_BRIEF_. How many of the lines below have "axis" in them? Say the number and nothing more.

_INPUT DATA_.
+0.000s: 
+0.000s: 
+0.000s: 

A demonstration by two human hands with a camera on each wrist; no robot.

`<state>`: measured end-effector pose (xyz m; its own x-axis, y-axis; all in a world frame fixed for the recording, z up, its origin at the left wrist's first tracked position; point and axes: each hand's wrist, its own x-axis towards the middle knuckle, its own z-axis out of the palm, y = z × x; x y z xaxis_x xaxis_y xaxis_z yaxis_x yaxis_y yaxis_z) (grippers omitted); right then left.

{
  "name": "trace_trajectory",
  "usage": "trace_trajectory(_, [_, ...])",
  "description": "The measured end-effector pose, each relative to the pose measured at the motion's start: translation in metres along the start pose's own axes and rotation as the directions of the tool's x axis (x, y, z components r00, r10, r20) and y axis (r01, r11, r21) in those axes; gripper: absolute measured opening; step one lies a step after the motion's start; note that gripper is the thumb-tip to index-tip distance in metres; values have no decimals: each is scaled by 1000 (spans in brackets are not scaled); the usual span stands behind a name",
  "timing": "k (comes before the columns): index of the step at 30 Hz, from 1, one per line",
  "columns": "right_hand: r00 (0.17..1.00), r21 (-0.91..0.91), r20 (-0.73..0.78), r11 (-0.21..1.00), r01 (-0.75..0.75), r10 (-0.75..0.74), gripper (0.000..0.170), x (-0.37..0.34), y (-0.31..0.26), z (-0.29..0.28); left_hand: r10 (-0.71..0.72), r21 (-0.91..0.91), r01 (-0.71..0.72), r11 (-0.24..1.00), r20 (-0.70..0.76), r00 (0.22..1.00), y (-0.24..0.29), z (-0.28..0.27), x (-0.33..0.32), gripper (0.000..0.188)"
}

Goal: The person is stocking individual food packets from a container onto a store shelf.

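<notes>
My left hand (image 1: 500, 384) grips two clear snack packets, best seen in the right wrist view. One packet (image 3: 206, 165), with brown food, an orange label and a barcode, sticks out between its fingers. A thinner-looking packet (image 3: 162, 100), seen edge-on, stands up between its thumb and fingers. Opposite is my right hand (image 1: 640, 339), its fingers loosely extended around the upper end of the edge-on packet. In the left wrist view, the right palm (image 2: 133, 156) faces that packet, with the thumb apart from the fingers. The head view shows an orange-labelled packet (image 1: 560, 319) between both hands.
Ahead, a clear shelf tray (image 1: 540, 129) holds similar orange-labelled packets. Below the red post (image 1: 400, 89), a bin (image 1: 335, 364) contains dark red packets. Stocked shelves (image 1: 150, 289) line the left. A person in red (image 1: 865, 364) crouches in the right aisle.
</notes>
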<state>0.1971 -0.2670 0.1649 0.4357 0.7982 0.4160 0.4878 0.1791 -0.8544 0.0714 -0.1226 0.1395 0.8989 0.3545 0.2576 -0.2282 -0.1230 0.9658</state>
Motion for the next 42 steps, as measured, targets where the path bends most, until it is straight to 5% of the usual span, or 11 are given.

_PROBLEM SOLUTION_. 2